**Problem to solve**
The entries below should be transcribed exactly, every one of them.

━━━ Extracted records

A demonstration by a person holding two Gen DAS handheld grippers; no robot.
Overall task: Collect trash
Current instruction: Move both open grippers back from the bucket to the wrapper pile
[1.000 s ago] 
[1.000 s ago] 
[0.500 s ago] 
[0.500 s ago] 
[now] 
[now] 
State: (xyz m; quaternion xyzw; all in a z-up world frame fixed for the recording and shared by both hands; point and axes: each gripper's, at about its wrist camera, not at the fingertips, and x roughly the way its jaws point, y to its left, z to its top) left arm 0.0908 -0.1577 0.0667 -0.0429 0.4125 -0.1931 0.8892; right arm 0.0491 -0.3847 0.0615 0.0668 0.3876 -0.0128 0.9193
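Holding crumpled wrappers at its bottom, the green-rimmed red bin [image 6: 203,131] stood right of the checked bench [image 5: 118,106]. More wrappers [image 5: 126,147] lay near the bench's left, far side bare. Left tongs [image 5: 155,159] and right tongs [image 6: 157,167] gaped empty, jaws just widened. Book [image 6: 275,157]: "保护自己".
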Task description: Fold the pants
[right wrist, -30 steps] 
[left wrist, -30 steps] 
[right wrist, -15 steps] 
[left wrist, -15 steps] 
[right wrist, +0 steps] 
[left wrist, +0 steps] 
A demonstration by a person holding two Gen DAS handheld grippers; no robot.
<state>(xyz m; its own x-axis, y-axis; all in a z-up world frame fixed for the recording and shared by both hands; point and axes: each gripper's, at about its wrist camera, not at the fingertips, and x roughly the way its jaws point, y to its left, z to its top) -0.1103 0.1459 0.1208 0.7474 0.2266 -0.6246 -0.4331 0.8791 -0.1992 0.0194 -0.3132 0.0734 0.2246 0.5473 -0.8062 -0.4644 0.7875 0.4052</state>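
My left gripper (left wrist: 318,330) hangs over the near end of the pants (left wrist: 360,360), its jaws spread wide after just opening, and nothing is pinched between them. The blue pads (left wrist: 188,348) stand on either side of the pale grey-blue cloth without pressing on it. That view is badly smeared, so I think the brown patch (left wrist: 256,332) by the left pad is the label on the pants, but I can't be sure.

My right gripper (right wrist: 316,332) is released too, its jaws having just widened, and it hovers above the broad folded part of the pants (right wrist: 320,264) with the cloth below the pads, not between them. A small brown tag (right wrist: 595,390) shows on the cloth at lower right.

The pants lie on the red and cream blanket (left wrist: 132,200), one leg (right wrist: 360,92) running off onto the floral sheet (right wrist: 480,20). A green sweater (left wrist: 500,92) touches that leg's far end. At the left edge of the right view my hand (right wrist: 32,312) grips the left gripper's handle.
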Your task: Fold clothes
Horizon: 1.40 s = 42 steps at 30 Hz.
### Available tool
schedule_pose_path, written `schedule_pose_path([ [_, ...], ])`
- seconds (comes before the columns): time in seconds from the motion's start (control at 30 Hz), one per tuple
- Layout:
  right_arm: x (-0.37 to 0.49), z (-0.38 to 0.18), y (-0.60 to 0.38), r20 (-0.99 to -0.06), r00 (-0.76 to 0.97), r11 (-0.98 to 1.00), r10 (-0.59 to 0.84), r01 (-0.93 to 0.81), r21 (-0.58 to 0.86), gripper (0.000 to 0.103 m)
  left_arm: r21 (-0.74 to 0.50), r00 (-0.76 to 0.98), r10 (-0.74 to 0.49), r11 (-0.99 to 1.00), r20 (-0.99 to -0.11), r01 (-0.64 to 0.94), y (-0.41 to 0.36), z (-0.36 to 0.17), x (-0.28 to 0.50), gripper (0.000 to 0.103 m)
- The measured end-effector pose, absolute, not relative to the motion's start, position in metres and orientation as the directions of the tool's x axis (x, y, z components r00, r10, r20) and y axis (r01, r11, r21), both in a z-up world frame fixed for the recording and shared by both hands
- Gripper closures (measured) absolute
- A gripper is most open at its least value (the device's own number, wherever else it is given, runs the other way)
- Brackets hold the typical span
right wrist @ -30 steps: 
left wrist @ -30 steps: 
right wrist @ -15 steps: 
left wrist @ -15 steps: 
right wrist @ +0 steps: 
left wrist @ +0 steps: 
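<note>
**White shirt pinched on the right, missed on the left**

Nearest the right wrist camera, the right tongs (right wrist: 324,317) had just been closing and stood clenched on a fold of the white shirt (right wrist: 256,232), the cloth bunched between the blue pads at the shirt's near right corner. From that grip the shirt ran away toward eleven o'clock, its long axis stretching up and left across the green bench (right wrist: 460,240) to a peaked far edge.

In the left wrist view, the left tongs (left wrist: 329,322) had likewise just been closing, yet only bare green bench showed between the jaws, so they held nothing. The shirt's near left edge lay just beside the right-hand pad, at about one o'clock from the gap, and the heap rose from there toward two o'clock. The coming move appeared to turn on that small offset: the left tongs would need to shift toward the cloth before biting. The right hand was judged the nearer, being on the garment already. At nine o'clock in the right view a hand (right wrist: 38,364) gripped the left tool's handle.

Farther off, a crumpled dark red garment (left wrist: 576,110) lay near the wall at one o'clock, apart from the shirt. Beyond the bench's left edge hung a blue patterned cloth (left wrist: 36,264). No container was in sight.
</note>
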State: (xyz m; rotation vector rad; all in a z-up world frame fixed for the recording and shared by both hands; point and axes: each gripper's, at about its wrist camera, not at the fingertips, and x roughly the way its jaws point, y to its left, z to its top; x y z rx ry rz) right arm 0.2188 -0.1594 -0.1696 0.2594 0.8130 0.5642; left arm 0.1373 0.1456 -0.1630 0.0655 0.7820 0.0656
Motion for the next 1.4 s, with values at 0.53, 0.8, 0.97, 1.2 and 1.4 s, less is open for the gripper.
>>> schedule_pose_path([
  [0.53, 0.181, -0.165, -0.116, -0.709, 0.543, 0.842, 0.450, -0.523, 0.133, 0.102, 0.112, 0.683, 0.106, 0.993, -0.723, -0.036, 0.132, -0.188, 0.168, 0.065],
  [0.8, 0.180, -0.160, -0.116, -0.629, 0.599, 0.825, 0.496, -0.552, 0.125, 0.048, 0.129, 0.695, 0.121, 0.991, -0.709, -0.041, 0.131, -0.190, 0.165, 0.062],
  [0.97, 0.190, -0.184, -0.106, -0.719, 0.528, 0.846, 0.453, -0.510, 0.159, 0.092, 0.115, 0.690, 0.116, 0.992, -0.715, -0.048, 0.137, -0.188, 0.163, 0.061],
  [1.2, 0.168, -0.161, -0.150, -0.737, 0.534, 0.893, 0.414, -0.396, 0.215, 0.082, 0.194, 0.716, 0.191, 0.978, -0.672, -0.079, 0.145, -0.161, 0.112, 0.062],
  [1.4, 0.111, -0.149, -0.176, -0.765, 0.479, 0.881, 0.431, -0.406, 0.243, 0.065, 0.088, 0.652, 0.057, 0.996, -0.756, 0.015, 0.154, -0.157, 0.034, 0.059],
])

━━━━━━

**Written answer**
A demonstration by a person holding two Gen DAS handheld grippers; no robot.
Overall task: Collect trash
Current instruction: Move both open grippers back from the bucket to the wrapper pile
[1.000 s ago] 
[1.000 s ago] 
[0.500 s ago] 
[0.500 s ago] 
[now] 
[now] 
State: (xyz m; quaternion xyzw; all in a z-up world frame fixed for the recording and shared by both hands; point and axes: each gripper's, at about its wrist camera, not at the fingertips, and x roughly the way its jaws point, y to its left, z to its top) left arm 0.0908 -0.1577 0.0667 -0.0429 0.4125 -0.1931 0.8892; right arm 0.0491 -0.3847 0.0615 0.0668 0.3876 -0.0128 0.9193
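Holding crumpled wrappers at its bottom, the green-rimmed red bin [image 6: 203,131] stood right of the checked bench [image 5: 118,106]. More wrappers [image 5: 126,147] lay near the bench's left, far side bare. Left tongs [image 5: 155,159] and right tongs [image 6: 157,167] gaped empty, jaws just widened. Book [image 6: 275,157]: "保护自己".
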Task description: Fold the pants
[right wrist, -30 steps] 
[left wrist, -30 steps] 
[right wrist, -15 steps] 
[left wrist, -15 steps] 
[right wrist, +0 steps] 
[left wrist, +0 steps] 
A demonstration by a person holding two Gen DAS handheld grippers; no robot.
<state>(xyz m; its own x-axis, y-axis; all in a z-up world frame fixed for the recording and shared by both hands; point and axes: each gripper's, at about its wrist camera, not at the fingertips, and x roughly the way its jaws point, y to its left, z to its top) -0.1103 0.1459 0.1208 0.7474 0.2266 -0.6246 -0.4331 0.8791 -0.1992 0.0194 -0.3132 0.0734 0.2246 0.5473 -0.8062 -0.4644 0.7875 0.4052</state>
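My left gripper (left wrist: 318,330) hangs over the near end of the pants (left wrist: 360,360), its jaws spread wide after just opening, and nothing is pinched between them. The blue pads (left wrist: 188,348) stand on either side of the pale grey-blue cloth without pressing on it. That view is badly smeared, so I think the brown patch (left wrist: 256,332) by the left pad is the label on the pants, but I can't be sure.

My right gripper (right wrist: 316,332) is released too, its jaws having just widened, and it hovers above the broad folded part of the pants (right wrist: 320,264) with the cloth below the pads, not between them. A small brown tag (right wrist: 595,390) shows on the cloth at lower right.

The pants lie on the red and cream blanket (left wrist: 132,200), one leg (right wrist: 360,92) running off onto the floral sheet (right wrist: 480,20). A green sweater (left wrist: 500,92) touches that leg's far end. At the left edge of the right view my hand (right wrist: 32,312) grips the left gripper's handle.
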Your task: Fold clothes
Horizon: 1.40 s = 42 steps at 30 Hz.
### Available tool
schedule_pose_path, written `schedule_pose_path([ [_, ...], ])`
- seconds (comes before the columns): time in seconds from the motion's start (control at 30 Hz), one per tuple
- Layout:
  right_arm: x (-0.37 to 0.49), z (-0.38 to 0.18), y (-0.60 to 0.38), r20 (-0.99 to -0.06), r00 (-0.76 to 0.97), r11 (-0.98 to 1.00), r10 (-0.59 to 0.84), r01 (-0.93 to 0.81), r21 (-0.58 to 0.86), gripper (0.000 to 0.103 m)
  left_arm: r21 (-0.74 to 0.50), r00 (-0.76 to 0.98), r10 (-0.74 to 0.49), r11 (-0.99 to 1.00), r20 (-0.99 to -0.11), r01 (-0.64 to 0.94), y (-0.41 to 0.36), z (-0.36 to 0.17), x (-0.28 to 0.50), gripper (0.000 to 0.103 m)
- The measured end-effector pose, absolute, not relative to the motion's start, position in metres and orientation as the directions of the tool's x axis (x, y, z components r00, r10, r20) and y axis (r01, r11, r21), both in a z-up world frame fixed for the recording and shared by both hands
- Gripper closures (measured) absolute
- A gripper is most open at its least value (the device's own number, wherever else it is given, runs the other way)
- Brackets hold the typical span
right wrist @ -30 steps: 
left wrist @ -30 steps: 
right wrist @ -15 steps: 
left wrist @ -15 steps: 
right wrist @ +0 steps: 
left wrist @ +0 steps: 
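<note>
**White shirt pinched on the right, missed on the left**

Nearest the right wrist camera, the right tongs (right wrist: 324,317) had just been closing and stood clenched on a fold of the white shirt (right wrist: 256,232), the cloth bunched between the blue pads at the shirt's near right corner. From that grip the shirt ran away toward eleven o'clock, its long axis stretching up and left across the green bench (right wrist: 460,240) to a peaked far edge.

In the left wrist view, the left tongs (left wrist: 329,322) had likewise just been closing, yet only bare green bench showed between the jaws, so they held nothing. The shirt's near left edge lay just beside the right-hand pad, at about one o'clock from the gap, and the heap rose from there toward two o'clock. The coming move appeared to turn on that small offset: the left tongs would need to shift toward the cloth before biting. The right hand was judged the nearer, being on the garment already. At nine o'clock in the right view a hand (right wrist: 38,364) gripped the left tool's handle.

Farther off, a crumpled dark red garment (left wrist: 576,110) lay near the wall at one o'clock, apart from the shirt. Beyond the bench's left edge hung a blue patterned cloth (left wrist: 36,264). No container was in sight.
</note>
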State: (xyz m; rotation vector rad; all in a z-up world frame fixed for the recording and shared by both hands; point and axes: each gripper's, at about its wrist camera, not at the fingertips, and x roughly the way its jaws point, y to its left, z to its top; x y z rx ry rz) right arm 0.2188 -0.1594 -0.1696 0.2594 0.8130 0.5642; left arm 0.1373 0.1456 -0.1630 0.0655 0.7820 0.0656
Motion for the next 1.4 s, with values at 0.53, 0.8, 0.97, 1.2 and 1.4 s, less is open for the gripper.
>>> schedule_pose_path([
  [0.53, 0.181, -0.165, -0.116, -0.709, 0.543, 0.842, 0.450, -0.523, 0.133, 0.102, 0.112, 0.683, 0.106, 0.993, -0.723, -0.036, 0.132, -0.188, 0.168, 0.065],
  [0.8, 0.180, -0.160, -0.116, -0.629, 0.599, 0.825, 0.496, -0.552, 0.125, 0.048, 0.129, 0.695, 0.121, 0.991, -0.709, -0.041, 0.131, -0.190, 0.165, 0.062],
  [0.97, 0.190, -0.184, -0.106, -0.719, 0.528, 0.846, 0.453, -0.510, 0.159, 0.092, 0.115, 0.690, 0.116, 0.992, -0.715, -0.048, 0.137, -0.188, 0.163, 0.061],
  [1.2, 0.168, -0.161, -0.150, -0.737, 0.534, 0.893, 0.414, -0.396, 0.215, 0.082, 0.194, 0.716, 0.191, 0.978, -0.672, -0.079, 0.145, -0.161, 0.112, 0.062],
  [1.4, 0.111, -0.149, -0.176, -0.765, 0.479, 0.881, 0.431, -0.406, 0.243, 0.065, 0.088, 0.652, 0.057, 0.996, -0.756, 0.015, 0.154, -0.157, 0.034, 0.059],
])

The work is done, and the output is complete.